# ABOUT THIS EXERCISE:
Print every record exactly as it appears. Leave the pictures out.

# RECORD SET:

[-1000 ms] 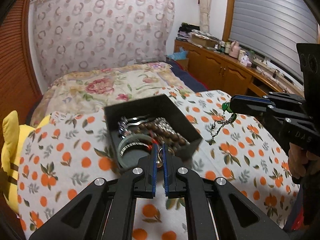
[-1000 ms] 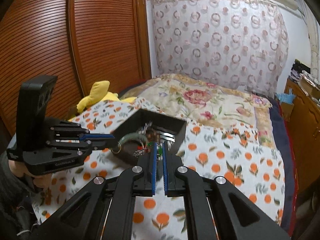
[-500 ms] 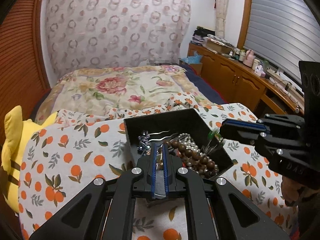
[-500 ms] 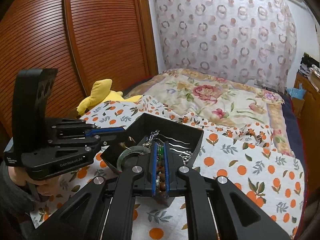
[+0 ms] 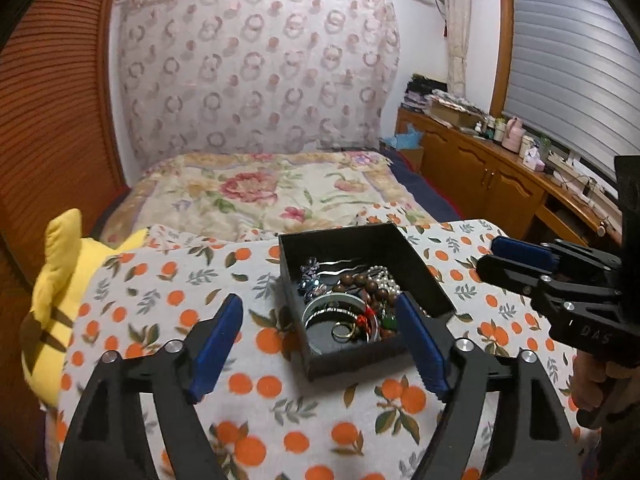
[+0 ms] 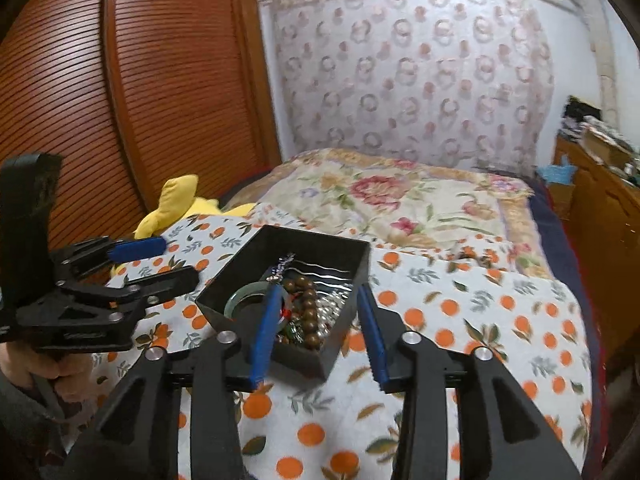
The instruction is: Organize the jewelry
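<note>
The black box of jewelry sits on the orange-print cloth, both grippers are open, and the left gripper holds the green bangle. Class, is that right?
Not quite. The left gripper holds nothing: the left wrist view shows its jaws spread and empty, and the green bangle lies inside the black box. The box does sit on the orange-print cloth, and the right gripper is open too.

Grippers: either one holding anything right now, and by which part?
Nothing is held. The left gripper and right gripper both have jaws spread wide and empty; the jewelry sits in the black box.
</note>
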`<state>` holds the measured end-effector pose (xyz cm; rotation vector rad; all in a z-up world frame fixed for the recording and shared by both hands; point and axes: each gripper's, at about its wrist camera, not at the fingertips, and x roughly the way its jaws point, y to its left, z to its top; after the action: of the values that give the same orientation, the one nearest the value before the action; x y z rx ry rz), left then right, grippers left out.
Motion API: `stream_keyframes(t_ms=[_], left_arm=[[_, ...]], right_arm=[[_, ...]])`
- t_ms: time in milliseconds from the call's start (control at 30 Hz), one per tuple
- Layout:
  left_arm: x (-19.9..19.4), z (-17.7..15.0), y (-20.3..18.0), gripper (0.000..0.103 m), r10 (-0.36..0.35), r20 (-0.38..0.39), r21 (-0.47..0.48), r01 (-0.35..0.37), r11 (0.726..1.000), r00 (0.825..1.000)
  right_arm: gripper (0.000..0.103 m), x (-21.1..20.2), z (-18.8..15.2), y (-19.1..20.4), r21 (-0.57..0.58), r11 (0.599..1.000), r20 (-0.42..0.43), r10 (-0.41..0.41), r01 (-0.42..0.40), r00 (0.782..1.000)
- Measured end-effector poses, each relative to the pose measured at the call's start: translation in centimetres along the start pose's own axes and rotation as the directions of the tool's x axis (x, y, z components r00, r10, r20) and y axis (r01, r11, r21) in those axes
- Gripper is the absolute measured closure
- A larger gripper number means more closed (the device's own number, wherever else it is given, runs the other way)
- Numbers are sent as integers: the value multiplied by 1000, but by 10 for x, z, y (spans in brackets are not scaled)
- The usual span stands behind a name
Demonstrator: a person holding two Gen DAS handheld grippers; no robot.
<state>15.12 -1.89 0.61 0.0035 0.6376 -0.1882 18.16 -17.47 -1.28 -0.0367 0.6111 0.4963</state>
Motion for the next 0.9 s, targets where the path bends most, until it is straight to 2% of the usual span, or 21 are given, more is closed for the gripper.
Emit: stream_keyframes(t_ms=[33,100,167,200,233,333,433,633,900], left_arm=[[-7,-4,-1,21,9,5,-1,-9,1000,1000],[-18,-9,-4,13,36,14,2,-36,999,999],[-30,-14,-5,11,58,25,4,-58,998,998],[-33,-15,-4,9,63,28,1,-63,998,998],[-39,-19,-4,8,70,32,-5,-70,998,997],[-52,-25,-2,8,87,40,-20,-87,996,995],[-63,-31,0,8,95,44,-37,-93,995,994],[-86,-42,0,8,121,65,-40,-119,992,990],[-101,-45,2,8,136,87,-41,-133,990,987]], right_arm=[[47,-6,-3,1,2,1000,8,-15,15,1000],[38,-17,-7,3,9,999,29,-41,41,999],[37,-31,-14,6,22,998,52,-64,63,997],[32,-37,-17,8,30,997,62,-77,75,995],[25,-41,-19,9,34,996,70,-86,84,994],[12,-58,-27,15,45,992,104,-124,120,987],[3,-73,-34,18,60,988,131,-150,143,980],[2,-95,-43,24,76,981,152,-191,181,970],[2,-104,-47,31,80,978,165,-203,192,965]])
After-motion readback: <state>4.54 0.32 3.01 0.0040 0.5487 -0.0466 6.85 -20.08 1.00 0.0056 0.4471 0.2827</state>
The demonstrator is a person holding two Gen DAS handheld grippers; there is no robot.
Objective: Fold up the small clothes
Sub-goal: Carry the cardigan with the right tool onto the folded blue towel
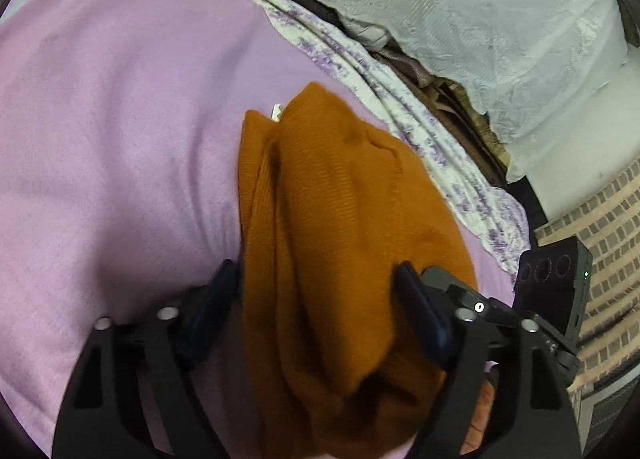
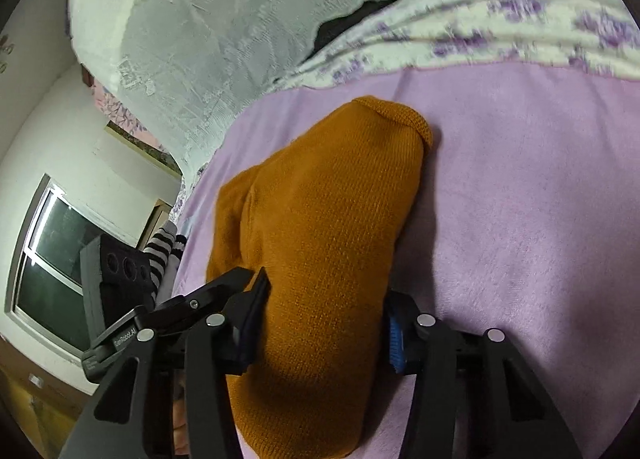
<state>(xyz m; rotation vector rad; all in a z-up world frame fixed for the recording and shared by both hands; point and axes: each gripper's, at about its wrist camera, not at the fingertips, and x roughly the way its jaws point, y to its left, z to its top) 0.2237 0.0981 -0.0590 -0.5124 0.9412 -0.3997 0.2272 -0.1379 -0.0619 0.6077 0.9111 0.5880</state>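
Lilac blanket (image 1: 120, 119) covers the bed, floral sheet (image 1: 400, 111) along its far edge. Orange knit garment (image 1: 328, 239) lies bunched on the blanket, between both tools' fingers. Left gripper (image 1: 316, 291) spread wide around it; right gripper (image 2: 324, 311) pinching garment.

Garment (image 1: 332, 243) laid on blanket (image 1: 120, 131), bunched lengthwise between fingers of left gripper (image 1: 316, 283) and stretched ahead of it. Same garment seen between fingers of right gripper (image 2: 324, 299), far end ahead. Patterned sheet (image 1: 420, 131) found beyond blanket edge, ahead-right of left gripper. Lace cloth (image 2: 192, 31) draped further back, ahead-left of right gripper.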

# OUTPUT FOR THIS EXERCISE:
[-1000 ms] 
[-1000 ms] 
[-500 ms] 
[-500 ms] 
[+0 ms] 
[+0 ms] 
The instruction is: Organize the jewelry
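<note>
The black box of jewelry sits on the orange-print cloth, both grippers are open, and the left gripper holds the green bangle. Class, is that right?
Not quite. The left gripper holds nothing: the left wrist view shows its jaws spread and empty, and the green bangle lies inside the black box. The box does sit on the orange-print cloth, and the right gripper is open too.

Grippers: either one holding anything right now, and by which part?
Nothing is held. The left gripper and right gripper both have jaws spread wide and empty; the jewelry sits in the black box.
</note>
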`<state>` holds the measured end-effector pose (xyz cm; rotation vector rad; all in a z-up world frame fixed for the recording and shared by both hands; point and axes: each gripper's, at about its wrist camera, not at the fingertips, and x roughly the way its jaws point, y to its left, z to its top; after the action: of the values that give the same orientation, the one nearest the value before the action; x y z rx ry rz), left then right, grippers left out.
Motion API: `stream_keyframes(t_ms=[_], left_arm=[[_, ...]], right_arm=[[_, ...]])`
- t_ms: time in milliseconds from the call's start (control at 30 Hz), one per tuple
- Layout:
  left_arm: x (-19.9..19.4), z (-17.7..15.0), y (-20.3..18.0), gripper (0.000..0.103 m), r10 (-0.36..0.35), r20 (-0.38..0.39), r21 (-0.47..0.48), r01 (-0.35..0.37), r11 (0.726..1.000), r00 (0.825..1.000)
  right_arm: gripper (0.000..0.103 m), x (-21.1..20.2), z (-18.8..15.2), y (-19.1..20.4), r21 (-0.57..0.58), r11 (0.599..1.000), r20 (-0.42..0.43), r10 (-0.41..0.41), r01 (-0.42..0.40), r00 (0.782..1.000)
- Measured end-effector poses, each relative to the pose measured at the call's start: translation in centimetres along the start pose's own axes and rotation as the directions of the tool's x axis (x, y, z components r00, r10, r20) and y axis (r01, r11, r21) in those axes
- Gripper is the absolute measured closure
- A larger gripper number means more closed (the device's own number, wherever else it is given, runs the other way)
- Numbers are sent as integers: the value multiplied by 1000, but by 10 for x, z, y (spans in brackets are not scaled)
- The usual span stands behind a name
Demonstrator: a person holding two Gen DAS handheld grippers; no robot.
<state>15.12 -1.89 0.61 0.0035 0.6376 -0.1882 18.16 -17.47 -1.28 -0.0367 0.6111 0.4963</state>
Motion for the next 0.9 s, targets where the path bends most, until it is straight to 2% of the usual span, or 21 are given, more is closed for the gripper.
Emit: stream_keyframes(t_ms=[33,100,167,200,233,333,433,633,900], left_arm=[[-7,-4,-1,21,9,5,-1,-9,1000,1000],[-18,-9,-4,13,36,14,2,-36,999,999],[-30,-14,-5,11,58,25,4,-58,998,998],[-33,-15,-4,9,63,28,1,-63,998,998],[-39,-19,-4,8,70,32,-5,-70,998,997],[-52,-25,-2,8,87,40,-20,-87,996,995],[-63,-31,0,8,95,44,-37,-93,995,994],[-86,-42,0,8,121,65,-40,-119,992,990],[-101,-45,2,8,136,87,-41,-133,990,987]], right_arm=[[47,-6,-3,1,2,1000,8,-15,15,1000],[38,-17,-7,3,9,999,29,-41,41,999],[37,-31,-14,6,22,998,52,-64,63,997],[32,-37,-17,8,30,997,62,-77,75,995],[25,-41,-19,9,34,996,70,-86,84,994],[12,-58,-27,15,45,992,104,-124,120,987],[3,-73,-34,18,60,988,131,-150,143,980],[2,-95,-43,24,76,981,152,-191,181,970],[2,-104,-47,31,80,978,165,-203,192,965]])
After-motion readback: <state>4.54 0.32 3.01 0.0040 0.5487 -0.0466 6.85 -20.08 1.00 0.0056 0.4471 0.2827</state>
The demonstrator is a person holding two Gen DAS handheld grippers; there is no robot.
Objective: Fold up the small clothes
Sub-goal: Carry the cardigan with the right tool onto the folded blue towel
<state>(xyz m; rotation vector rad; all in a z-up world frame fixed for the recording and shared by both hands; point and axes: each gripper's, at about its wrist camera, not at the fingertips, and x roughly the way its jaws point, y to its left, z to its top) 0.2237 0.0981 -0.0590 -0.5124 0.9412 -0.3997 0.2272 -0.1379 -0.0619 0.6077 0.9111 0.5880</state>
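Lilac blanket (image 1: 120, 119) covers the bed, floral sheet (image 1: 400, 111) along its far edge. Orange knit garment (image 1: 328, 239) lies bunched on the blanket, between both tools' fingers. Left gripper (image 1: 316, 291) spread wide around it; right gripper (image 2: 324, 311) pinching garment.

Garment (image 1: 332, 243) laid on blanket (image 1: 120, 131), bunched lengthwise between fingers of left gripper (image 1: 316, 283) and stretched ahead of it. Same garment seen between fingers of right gripper (image 2: 324, 299), far end ahead. Patterned sheet (image 1: 420, 131) found beyond blanket edge, ahead-right of left gripper. Lace cloth (image 2: 192, 31) draped further back, ahead-left of right gripper.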

This exercise has been fully answered.